In 2019 The World Economic Forum named social robotics as one of the 10 top emerging technologies that has the potential to alter established ways of living and provide major benefits to societies and economies. If Furhat Robotics, a spin-out of KTH Innovation, the innovation arm of Sweden’s Royal Institute of Technology, has its way that prediction will become true sooner rather than later.
Global pharmaceutical company Merck is piloting a pre-screening medical application with one of Furhat’s robots. Germany’s Deutsche Bahn has field tested one of the company’s robots use as a multilingual travel concierge at Frankfurt Airport and in train stations in Japan and Germany. Microsoft is using the robot on its platform to demonstrate how customers can connect with OpenAI. The organizers of an exhibition in Saudi Arabia used Furhat robots to conduct a visitor survey, collecting some 30,000 responses. “It is very hard to get people to take a survey, but people were standing in line to respond because they found the robot entertaining,” says Viktor Lundberg, Furhat’s Head of Marketing. “It was something different and also very intuitive.”
Furhat grew out of a research project at KTH. The co-founders – Samer Al Moubayed, Gabriel Skantze, Jonas Beskow and Preben Wik – are researchers. Two are part time professors at the university. “The whole idea was how far can we go to recreate human interaction,” says Lundberg.
The Swedish scale-up has come a long way in the ten years since the company was launched. The inspiration for the company’s name stems from an early prototype when the robot still had multiple wires sticking out of its head. A team member decided to mask that by outfitting the robot’s head with a fur hat.
The company says it was the first on the market with robots that have “back-projected faces” that can change skin color, placement of eyebrows, the amount of makeup, male or female characteristics, size of eyes or lips etc. at the click of a mouse. Such animated projection allows for smoother facial movements as opposed to mechatronic designs. Furhat says this helps its robots avoid what is known as the Uncanny Valley effect that most people feel when seeing a robot that appears almost lifelike, but fails to mimic a realistic human. Furhat’s ‘brain’ is powered by a custom state-of-the-art conversational intelligence software. The Furhat Software includes an Software Development Kit (SDK) which can be used to program the robot to participate in social human interactions. Furhat’s robots participate in a conversation through natural movements such as nodding, headshaking and raising eyebrows, and are equipped with an advanced conversational system, cutting-edge speech recognition and automatic lip sync with 40+ languages, making their human-like conversation seem more real.
The introduction of large language models (LLMs) is amplifying those abilities, says Lundberg. “Up until last year, when LLMs became more available, all interactions in Furhat robots had to be preprogrammed: if a person says this, say this,” says Lundberg. “Now everything is changed.” A month ago, Furhat did an experiment in which they asked children and seniors with no computing background to program Furhat robots in two hours. “They created all kinds of interesting characters,” he says. “With the help of AI, you can create any kind of character, personality and have them speak in any language in a short time. It opens up a lot of use cases. Now you could bring a robot into a company, and they could, by themselves, test something within a few weeks to understand how they could use it,” he says. “Speed makes all the difference here, that and how easy it is to use now, compared to before.”

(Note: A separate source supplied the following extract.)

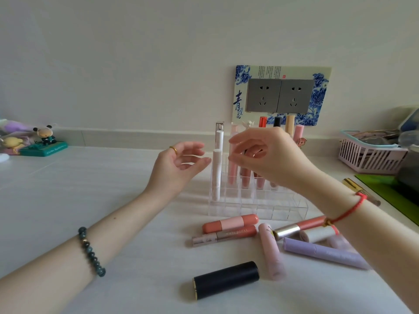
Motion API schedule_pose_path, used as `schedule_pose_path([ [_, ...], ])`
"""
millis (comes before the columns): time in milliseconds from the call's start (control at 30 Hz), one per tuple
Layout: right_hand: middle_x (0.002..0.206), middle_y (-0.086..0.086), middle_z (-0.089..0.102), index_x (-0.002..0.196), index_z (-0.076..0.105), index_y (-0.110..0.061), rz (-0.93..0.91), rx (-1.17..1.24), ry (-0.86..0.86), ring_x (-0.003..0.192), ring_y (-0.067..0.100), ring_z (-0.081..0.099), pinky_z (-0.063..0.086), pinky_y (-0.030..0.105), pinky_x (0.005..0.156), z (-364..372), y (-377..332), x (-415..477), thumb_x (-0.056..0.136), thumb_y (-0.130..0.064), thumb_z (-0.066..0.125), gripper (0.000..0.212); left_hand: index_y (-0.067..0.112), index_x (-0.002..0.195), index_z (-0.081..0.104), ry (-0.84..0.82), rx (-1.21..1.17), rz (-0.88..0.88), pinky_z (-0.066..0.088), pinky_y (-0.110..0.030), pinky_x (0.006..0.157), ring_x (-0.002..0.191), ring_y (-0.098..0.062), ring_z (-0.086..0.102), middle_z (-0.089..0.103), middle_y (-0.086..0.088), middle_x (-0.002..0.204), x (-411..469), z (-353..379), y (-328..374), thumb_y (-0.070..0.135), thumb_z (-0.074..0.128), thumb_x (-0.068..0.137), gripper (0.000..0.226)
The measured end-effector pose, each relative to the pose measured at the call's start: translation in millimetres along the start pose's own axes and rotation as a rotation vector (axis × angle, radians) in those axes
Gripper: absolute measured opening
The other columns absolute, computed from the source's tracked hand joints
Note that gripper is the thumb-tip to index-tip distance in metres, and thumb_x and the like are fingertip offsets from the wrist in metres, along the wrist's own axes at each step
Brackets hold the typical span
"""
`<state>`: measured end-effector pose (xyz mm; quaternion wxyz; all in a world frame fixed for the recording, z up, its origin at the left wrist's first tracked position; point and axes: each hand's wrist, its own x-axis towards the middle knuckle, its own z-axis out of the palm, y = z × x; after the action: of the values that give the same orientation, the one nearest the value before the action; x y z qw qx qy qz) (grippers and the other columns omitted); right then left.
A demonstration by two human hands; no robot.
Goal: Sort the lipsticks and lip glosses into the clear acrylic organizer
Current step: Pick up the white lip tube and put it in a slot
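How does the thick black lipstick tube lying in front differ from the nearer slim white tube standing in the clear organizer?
The thick black lipstick tube lies on its side on the table; the nearer slim white tube stands upright in the clear acrylic organizer. The black one has a gold rim; the white one looks plain. Both are closed cylinders.

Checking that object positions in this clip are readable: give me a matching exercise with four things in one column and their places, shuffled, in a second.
Things
1. black cylindrical lipstick tube
2. front white slim tube
3. lavender tapered tube
4. pink slatted plastic basket

Places
A. standing at the left end of the clear acrylic organizer
B. far right, by the wall
C. lying on the white table, nearest the camera
D. lying at the right of the loose pile

Pairs: 1-C, 2-A, 3-D, 4-B
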<state>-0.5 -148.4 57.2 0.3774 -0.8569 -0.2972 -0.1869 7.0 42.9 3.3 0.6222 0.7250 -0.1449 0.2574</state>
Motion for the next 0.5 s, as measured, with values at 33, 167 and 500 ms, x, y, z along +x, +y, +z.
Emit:
schedule_pose_path([
  [33, 0.085, -0.008, 0.069, 0.101, 0.065, -0.022, -0.012, 0.0, -0.001, 0.075, 0.008, 0.066, 0.055, 0.023, 0.076, -4.3, -2.3, -2.2, 0.075, -0.023, 0.071, 0.027, 0.028, 0.087, 0.064, 0.012, 0.0, 0.008, 0.049, -0.011, 0.067, 0.069, 0.001, 0.062, 0.065, 0.009, 0.083, -1.4, -3.5, 2.4, 0.011, 0.072, 0.073, 0.024],
  [167, 0.084, -0.013, 0.067, 0.102, 0.065, -0.022, -0.068, -0.062, -0.065, 0.071, 0.003, 0.062, 0.053, 0.017, 0.072, -14.6, -6.0, -17.5, 0.074, -0.022, 0.069, 0.027, 0.03, 0.085, 0.065, -0.041, 0.076, 0.024, 0.048, -0.011, 0.067, 0.07, 0.0, 0.061, 0.068, 0.015, 0.077, -19.0, -14.5, 12.0, 0.019, 0.072, 0.072, 0.018],
  [500, 0.109, -0.026, 0.056, 0.113, 0.057, -0.04, -0.158, -0.384, -0.399, 0.098, -0.013, 0.044, 0.033, 0.0, 0.085, -2.5, 17.1, -69.2, 0.081, -0.039, 0.06, 0.031, 0.043, 0.095, 0.064, -0.378, 0.469, 0.081, 0.041, -0.008, 0.076, 0.09, -0.002, 0.06, 0.066, 0.025, 0.094, -80.8, -28.7, 10.1, 0.051, 0.075, 0.063, 0.035],
])
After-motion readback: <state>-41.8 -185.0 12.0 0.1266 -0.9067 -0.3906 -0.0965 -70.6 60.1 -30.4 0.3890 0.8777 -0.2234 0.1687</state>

Furhat says the benefits of using the robots in an enterprise include:
- Reducing the need for physical contact, while still allowing for a human-like and rich experience.
- Adding to services offered through more languages, increased service hours or personalized experiences.
- Providing the ability to speak with multiple people simultaneously, something which other forms of technology are not capable of doing.
- Emboding a company’s brand in locations where staff cannot be present.
- Reducing cost over time: a robot will run 24/7 without breaks, vacation or need for more stimulating tasks leaving humans to take on more interesting and creative tasks
- Providing a less intimidating interaction for people with social disorders, such as autism or social anxiety.
- Removing human bias from certain decision-making tasks
- Maintaining attention and increasing engagement levels in conversations and activities.
Furhat, which has raised about $10 million dollars, says it doesn’t have any direct competitors. While other robotic companies, such as France’s Enchanted Tools, make humanoid robots, the focus is not the same. “We focus only on interactions with humans and replicating what humans do when we communicate,” says Lundberg. “One challenge that we have is that until people interact directly with our robots it is very hard to convey how big a difference our product can make.”